● About this task
Where does the word "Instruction" appear in the entries below? Copy each line that holds it.

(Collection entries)
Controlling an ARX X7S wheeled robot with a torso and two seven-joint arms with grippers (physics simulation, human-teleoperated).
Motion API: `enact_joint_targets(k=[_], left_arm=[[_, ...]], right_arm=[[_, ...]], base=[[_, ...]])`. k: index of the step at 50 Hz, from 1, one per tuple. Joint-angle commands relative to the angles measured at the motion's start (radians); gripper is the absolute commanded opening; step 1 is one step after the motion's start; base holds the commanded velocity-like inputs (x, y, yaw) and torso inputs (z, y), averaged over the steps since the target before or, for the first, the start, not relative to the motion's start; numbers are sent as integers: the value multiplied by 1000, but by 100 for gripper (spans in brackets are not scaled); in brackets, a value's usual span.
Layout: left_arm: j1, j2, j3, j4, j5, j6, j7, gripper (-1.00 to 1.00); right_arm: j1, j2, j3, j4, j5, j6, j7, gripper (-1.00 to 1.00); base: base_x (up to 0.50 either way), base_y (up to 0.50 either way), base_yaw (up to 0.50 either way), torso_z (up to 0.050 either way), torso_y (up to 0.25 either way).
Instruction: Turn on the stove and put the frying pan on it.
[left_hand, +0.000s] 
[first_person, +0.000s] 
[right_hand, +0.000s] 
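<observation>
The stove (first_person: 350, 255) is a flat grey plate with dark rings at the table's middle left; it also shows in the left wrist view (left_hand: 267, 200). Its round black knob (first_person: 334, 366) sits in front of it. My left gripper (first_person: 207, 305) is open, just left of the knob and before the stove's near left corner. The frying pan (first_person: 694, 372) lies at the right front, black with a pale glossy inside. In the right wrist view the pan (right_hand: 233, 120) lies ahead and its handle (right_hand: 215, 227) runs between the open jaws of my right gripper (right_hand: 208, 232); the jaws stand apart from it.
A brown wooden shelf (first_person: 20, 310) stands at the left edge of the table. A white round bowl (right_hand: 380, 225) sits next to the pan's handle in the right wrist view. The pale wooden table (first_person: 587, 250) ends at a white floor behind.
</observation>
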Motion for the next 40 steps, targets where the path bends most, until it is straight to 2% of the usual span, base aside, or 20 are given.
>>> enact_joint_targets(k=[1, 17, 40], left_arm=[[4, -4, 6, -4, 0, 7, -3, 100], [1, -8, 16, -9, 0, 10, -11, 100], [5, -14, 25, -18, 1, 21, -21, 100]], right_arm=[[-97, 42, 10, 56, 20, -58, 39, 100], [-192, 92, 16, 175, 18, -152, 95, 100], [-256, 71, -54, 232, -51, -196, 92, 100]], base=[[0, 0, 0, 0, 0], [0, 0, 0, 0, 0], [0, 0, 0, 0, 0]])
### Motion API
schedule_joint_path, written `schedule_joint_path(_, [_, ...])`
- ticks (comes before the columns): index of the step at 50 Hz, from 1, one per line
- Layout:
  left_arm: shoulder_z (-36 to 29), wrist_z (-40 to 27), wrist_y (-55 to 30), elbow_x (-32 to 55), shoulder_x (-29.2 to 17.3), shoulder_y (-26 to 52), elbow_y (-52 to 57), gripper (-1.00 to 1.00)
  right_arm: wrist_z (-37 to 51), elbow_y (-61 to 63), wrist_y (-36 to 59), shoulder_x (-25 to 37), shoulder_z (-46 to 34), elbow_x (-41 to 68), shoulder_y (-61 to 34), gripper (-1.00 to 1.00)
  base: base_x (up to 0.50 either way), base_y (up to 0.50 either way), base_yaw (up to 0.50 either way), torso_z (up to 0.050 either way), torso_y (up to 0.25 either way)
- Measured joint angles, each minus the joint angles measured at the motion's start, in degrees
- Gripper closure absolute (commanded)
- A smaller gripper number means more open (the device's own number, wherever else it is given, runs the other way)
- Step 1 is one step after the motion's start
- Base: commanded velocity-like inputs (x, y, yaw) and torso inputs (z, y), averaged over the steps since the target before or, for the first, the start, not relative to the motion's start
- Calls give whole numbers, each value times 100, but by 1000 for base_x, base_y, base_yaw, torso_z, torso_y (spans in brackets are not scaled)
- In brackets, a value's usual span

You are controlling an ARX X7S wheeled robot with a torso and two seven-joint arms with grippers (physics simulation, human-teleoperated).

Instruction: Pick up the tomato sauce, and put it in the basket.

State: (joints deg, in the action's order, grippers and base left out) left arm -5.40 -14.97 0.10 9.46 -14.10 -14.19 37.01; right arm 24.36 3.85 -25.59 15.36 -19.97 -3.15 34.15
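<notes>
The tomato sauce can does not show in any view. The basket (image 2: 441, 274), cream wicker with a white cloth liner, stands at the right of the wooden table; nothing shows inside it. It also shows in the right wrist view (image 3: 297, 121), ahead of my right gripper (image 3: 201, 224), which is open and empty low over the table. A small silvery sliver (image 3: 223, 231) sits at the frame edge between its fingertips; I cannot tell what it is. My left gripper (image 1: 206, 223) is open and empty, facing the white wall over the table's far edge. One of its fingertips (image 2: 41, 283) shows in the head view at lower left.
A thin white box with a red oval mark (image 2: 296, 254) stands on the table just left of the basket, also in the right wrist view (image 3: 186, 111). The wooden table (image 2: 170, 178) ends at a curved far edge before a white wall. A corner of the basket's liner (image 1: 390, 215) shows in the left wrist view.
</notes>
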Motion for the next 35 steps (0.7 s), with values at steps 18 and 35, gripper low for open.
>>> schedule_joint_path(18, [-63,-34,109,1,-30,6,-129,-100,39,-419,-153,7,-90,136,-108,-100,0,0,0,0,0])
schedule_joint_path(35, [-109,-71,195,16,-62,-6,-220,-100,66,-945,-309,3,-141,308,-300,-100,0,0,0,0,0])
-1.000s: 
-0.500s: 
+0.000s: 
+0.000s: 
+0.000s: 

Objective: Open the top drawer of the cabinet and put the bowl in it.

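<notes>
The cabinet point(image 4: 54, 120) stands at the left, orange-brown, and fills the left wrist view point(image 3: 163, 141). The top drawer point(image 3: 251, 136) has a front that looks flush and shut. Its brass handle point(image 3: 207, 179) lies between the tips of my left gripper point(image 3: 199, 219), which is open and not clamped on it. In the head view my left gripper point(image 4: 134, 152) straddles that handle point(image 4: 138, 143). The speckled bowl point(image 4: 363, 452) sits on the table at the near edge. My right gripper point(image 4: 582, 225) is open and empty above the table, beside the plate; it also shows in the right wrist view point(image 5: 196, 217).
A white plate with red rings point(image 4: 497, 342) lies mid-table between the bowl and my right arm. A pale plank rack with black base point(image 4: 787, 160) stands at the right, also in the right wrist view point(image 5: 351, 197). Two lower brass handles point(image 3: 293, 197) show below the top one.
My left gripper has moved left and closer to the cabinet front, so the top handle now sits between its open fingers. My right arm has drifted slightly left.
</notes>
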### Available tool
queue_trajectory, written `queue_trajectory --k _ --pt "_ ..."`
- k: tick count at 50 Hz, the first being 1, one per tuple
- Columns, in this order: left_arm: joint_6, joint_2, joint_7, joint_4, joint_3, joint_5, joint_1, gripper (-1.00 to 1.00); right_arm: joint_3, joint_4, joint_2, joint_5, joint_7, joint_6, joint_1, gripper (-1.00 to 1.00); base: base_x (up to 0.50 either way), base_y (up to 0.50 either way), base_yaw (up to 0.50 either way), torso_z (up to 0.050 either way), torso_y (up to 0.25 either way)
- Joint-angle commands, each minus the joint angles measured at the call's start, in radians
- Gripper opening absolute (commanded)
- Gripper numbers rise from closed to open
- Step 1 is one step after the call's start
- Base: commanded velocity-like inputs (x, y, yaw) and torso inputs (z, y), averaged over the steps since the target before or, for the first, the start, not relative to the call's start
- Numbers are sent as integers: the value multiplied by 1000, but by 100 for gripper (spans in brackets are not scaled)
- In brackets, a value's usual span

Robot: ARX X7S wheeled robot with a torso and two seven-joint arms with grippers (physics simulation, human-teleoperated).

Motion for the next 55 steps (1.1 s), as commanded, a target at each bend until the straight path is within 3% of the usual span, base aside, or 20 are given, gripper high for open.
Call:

● Written answer
Instruction: Turn on the stove and put the frying pan on it.
Instruction: Pick up the tomato sauce, and put it in the basket.

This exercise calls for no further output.